* [Required work]
For this exercise, retype all the data exactly and exclude every image.

* [Information supplied]
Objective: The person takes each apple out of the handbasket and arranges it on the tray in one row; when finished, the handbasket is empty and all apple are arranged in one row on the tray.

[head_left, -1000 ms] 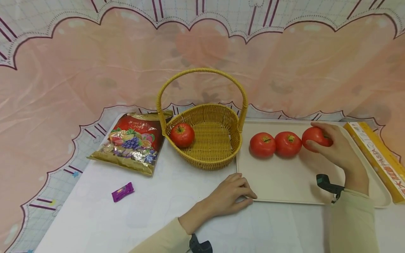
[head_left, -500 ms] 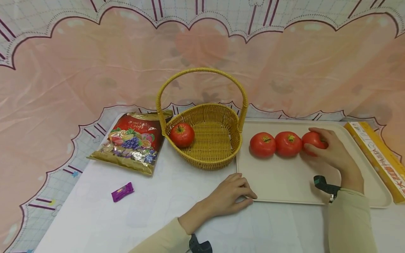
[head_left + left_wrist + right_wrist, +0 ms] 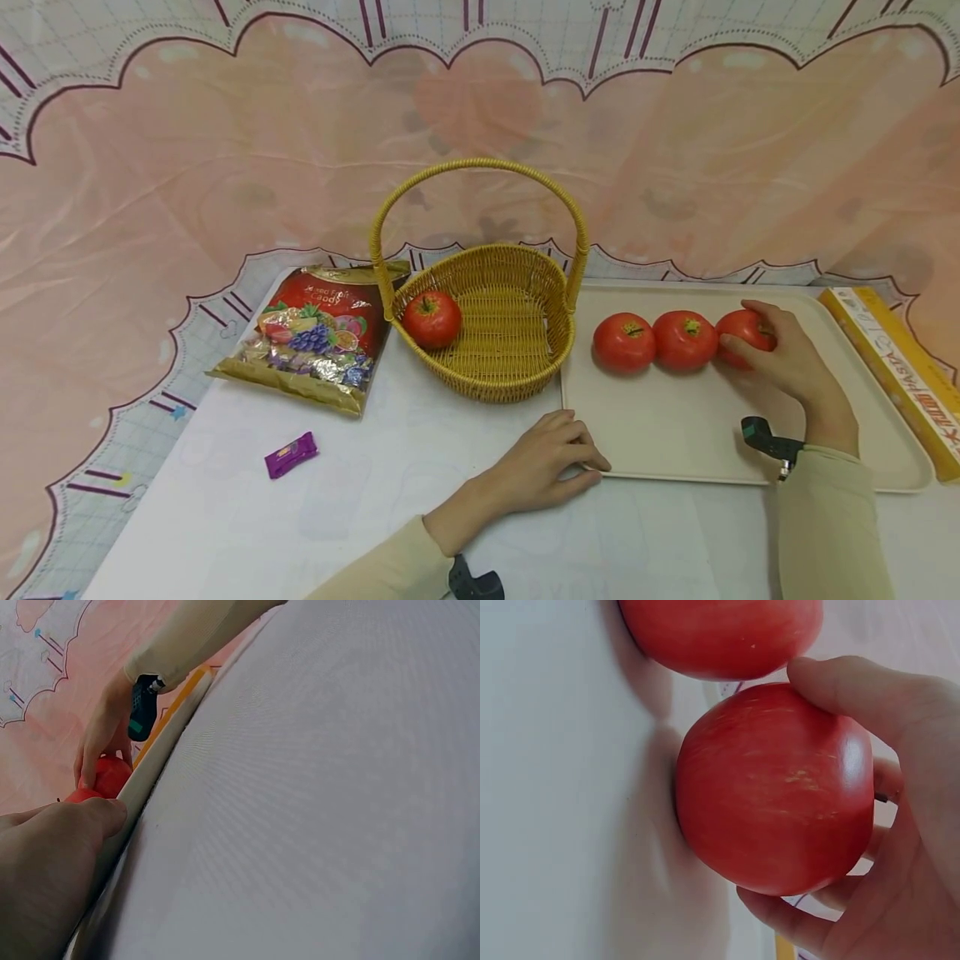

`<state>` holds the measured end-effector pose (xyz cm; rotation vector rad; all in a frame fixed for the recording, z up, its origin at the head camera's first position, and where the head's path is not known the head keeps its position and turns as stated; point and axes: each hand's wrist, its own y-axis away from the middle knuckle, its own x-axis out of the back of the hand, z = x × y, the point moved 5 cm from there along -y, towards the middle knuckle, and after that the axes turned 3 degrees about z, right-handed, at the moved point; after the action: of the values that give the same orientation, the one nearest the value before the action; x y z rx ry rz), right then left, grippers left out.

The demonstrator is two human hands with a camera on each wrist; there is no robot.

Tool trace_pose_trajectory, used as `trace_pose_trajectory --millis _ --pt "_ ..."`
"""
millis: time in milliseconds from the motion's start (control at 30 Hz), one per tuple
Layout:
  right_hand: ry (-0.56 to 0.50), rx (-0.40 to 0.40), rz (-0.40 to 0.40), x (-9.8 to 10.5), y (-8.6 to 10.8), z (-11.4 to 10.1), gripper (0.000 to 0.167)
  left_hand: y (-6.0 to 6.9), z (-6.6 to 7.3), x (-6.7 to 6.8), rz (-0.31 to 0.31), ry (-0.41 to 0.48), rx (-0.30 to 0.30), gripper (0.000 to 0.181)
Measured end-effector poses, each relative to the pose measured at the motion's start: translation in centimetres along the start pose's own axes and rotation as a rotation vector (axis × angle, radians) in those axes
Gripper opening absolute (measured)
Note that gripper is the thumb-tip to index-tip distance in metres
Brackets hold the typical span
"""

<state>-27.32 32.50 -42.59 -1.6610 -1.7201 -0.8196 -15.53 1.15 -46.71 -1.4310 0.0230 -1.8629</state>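
Far L, a red-and-gold foil candy bag lies on the white-covered bench, w/ a small purple wrapped candy nearer the person; both are well apart from the hands, prob. just set aside. Next, a round yellow woven basket, its tall handle upright; 1 glossy red round tomato sits inside by the L wall, which prob. stops it rolling.

The person's left hand rests palm-down at the near L corner of a flat beige rectangular tray, fingers loosely bent, gripping nothing visible; maybe steadying the tray, but pressure can't be told.

On the tray, 2 red stem-up tomatoes sit side by side. Just R of them, the right hand grips a smooth red rounded tomato: thumb on its L side, fingers curled round its R, palm by the stem, prob. so it can't slip. It's low over the tray's far R part, apparently resting there. Forearm comes in from near R.

Far R, a long yellow-and-white cardboard pasta box lies along the tray's side.
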Motion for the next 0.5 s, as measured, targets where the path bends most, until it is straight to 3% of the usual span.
trace_pose_trajectory --millis 500 --pt "-0.024 -0.038 -0.042 -0.01 0.02 0.24 0.08 0.01 -0.02 -0.01 0.004 -0.006 -0.001 0.014"
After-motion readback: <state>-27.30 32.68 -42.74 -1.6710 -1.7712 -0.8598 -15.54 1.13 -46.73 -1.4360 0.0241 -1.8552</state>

* [Task result]
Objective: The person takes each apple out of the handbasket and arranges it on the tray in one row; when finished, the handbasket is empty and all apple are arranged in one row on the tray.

[head_left, -1000 ms] 
[head_left, -500 ms] 
[head_left + left_wrist + right_wrist, +0 ms] 

`<state>` holds the measured end-effector pose (xyz cm; rotation vector rad; all in a frame fixed for the recording, z up, its origin at the head camera's first position, and where the head's path is not known the head keeps its position and turns as stated; point and axes: each hand's wrist, its own y-axis away from the middle knuckle, its own x-axis out of the back of the hand, z = x × y, the point moved 5 cm from there along -y, towards the middle knuckle, and after that the axes turned 3 degrees about z, right-handed, at the moved point; after the action: of the values that give the same orientation, the one nearest the value before the action; x y z rx ry rz), right then left, grippers left out.

The demonstrator is two human hands with a camera on each wrist; there is no robot.

Tool trace_pose_trajectory, used as `trace_pose_trajectory --millis _ --pt "_ ..."`
"""
millis: time in milliseconds from the motion's start (control at 30 Hz), one per tuple
Layout:
  right_hand: ry (-0.56 to 0.50), rx (-0.40 to 0.40), rz (-0.40 to 0.40), x (-9.8 to 10.5), y (-8.6 to 10.8), z (-11.4 to 10.1), gripper (0.000 to 0.167)
  left_hand: y (-6.0 to 6.9), z (-6.6 to 7.3), x (-6.7 to 6.8), rz (-0.31 to 0.31), ry (-0.41 to 0.48), rx (-0.30 to 0.30), gripper (0.000 to 0.181)
Measured end-effector poses, each relative to the pose measured at the motion's start: translation in centimetres along the start pose's own axes and rotation as a rotation vector (axis × angle, radians) in those axes
Gripper opening absolute (measured)
Note that gripper is the thumb-tip to index-tip distance in metres
Brackets hold the typical span
"""

<state>-27.32 32.50 -42.59 -1.6610 -1.7201 -0.8196 -15.53 1.15 -46.71 -1.4310 0.0230 -1.8629</state>
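Far L, a red-and-gold foil candy bag lies on the white-covered bench, w/ a small purple wrapped candy nearer the person; both are well apart from the hands, prob. just set aside. Next, a round yellow woven basket, its tall handle upright; 1 glossy red round tomato sits inside by the L wall, which prob. stops it rolling.

The person's left hand rests palm-down at the near L corner of a flat beige rectangular tray, fingers loosely bent, gripping nothing visible; maybe steadying the tray, but pressure can't be told.

On the tray, 2 red stem-up tomatoes sit side by side. Just R of them, the right hand grips a smooth red rounded tomato: thumb on its L side, fingers curled round its R, palm by the stem, prob. so it can't slip. It's low over the tray's far R part, apparently resting there. Forearm comes in from near R.

Far R, a long yellow-and-white cardboard pasta box lies along the tray's side.
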Motion for the next 0.5 s, as measured, targets where the path bends most, until it is straight to 3% of the usual span.
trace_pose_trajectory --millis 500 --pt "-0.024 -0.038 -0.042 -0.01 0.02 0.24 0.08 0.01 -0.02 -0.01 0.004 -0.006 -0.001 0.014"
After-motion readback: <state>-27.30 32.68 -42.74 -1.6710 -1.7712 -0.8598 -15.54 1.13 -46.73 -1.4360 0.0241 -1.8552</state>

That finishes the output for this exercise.